In the v12 API (SP5) the disconnect() method has been deprecated and unfortunately the JavaDocs were not updated to specify that the DSConnection.logout() method must be used instead. This is also not mentioned in the developer guide, nor is the fact that the client application will not be able to complete cleanly (at least without a call to System.exit()) before the logout() method is called.

A more logical deprecation implementation would have been to call DSConnection.logout() from the disconnect() method.

Tuesday 31 January 2012

Spot the defect - XML string manipulation

So I have been a bit lazy about posting recently, time to look at a defect found in some production code:


            String details = XPathReader.getValueAt(detailPath, xml);
            if (details != null && details.length() > 0) {
                String mappedDetails = getFormattedDetails(details, accId, pay);
                logger.info("Details [" + details + "] replaced with [" + mappedDetails + "]");
                xml = xml.replace("Details=\"" + details + "\"", "Details=\"" + mappedDetails + "\"");
            }
            return xml;

At first glance there is nothing particularly wrong with this code, the XPathReader class extracts a value from a specific path in the XML, some mapping is done on the value and the original value us replaced with the updated details.
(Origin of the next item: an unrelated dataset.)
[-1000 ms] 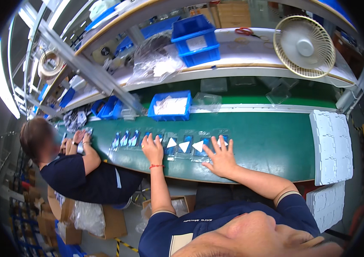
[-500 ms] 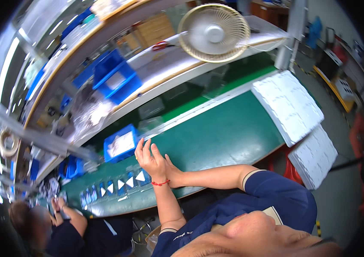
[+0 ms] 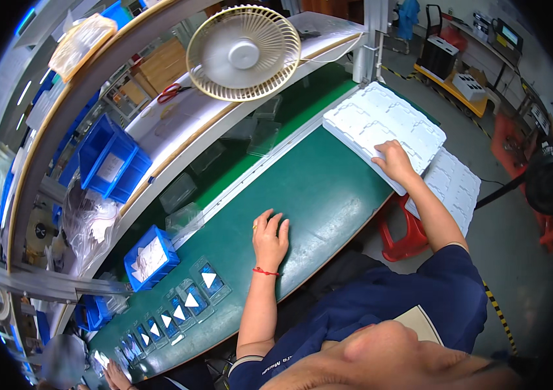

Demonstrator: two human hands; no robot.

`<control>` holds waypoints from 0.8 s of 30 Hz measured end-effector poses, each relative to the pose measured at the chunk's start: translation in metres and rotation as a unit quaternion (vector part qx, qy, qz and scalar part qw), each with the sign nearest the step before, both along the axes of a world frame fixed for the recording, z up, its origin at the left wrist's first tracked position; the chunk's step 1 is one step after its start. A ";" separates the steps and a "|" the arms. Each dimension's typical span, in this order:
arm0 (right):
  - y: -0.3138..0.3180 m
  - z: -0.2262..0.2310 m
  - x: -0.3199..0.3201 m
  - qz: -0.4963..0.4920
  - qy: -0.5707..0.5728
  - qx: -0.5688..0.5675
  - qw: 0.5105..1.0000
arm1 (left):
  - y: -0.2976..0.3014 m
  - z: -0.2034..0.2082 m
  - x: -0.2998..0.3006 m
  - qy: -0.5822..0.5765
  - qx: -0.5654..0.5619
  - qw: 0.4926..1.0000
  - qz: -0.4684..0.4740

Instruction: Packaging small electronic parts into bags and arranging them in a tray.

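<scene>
My left hand (image 3: 270,239) is over the green tabletop (image 3: 328,182), fingers spread and holding nothing. A red cord bracelet circles that wrist. To the right, my right hand (image 3: 395,161) rests at the near edge of a white molded tray stack (image 3: 387,117). Its fingers are loosely bent and somewhat apart, with no visible grip on the tray. Left of my left hand, a slanting row of flat clear-plastic pieces with blue panels and white triangles runs along the table; the nearest blue-panelled piece (image 3: 209,278) is the largest.
A blue bin (image 3: 151,259) with white slips stands behind the row. Above, a shelf carries a fan (image 3: 244,54), red-handled scissors (image 3: 171,93) and blue bins (image 3: 112,159). More white trays (image 3: 453,188) sit by a red stool (image 3: 401,229). Another person's hand (image 3: 118,376) is at lower left.
My hands were together, wrists crossed; now they are apart. The right hand has moved right to the white tray, the left down over the table. The view has shifted right.
</scene>
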State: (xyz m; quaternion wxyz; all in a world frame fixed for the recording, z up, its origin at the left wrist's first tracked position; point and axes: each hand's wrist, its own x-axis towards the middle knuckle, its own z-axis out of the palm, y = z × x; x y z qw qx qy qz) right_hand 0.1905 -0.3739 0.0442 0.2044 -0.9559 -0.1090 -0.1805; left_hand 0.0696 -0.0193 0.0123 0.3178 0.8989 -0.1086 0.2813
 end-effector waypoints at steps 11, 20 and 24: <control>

Unfortunately there is a sneaky defect in this code. The log message printed for the problematic input is:

INFO  [MappingSessionBean] Details [Book##VALUE&DEV] replaced with [Book VALUE 111111111]

Take a moment to see if you are able to spot the problem... Not yet apparent? The input XML (with some details replaced):


<RequestXML xmlns:xsi="http://www.w3.org/2001/XMLSchema-instance">
      <Header Sending_System="SOURCE" Message_Identifier="Update"
            Message_Status="New" Message_Name="Nostro Update" />
      <AccountingInfo BICCode="XXXXXXXX" CurrencyCode="USD"
            TradingArea="Book" Amount="12345.67/NEW/11111111/444444.44"
            ValueDate="2011-11-11+0200" Details="Book##VALUE&amp;DEV"
            TransactionReference="111111111" AccountType="PRINCIPAL" />
</RequestXML>


Still not clear? Notice the difference between the input XML Details field and the log message?

Details="Book##VALUE&amp;DEV" 
Details [Book##VALUE&DEV]

The Details value in the XML has the ampersand escaped as "&amp;" while the call to XPathReader.getValueAt() returns the attribute value without the escaping. The getFormattedDetails method merrily goes about its job enriching the details string to be "Book VALUE 111111111" but then the code fails when trying to do the replace call:

        xml = xml.replace("Details=\"" + details + "\"", "Details=\"" + mappedDetails + "\"");

The contents of the details variable are now "Book##VALUE&DEV" instead of the original "Book##VALUE&amp;DEV" so no replacement is performed. Given that this code is due to be replaced shortly the quick and easy fix is to use the Apache commons-lang StringEscapeUtils.escapeXml() method. Thus the replace call becomes:

        xml = xml.replace("Details=\"" + StringEscapeUtils.escapeXml(details) + "\"", "Details=\""
                + StringEscapeUtils.escapeXml(mappedDetails) + "\"");

The alternative (and more correct solution) would be to convert the XML to an object using your favourite XML library and then perform the data manipulation on the object before converting back to XML.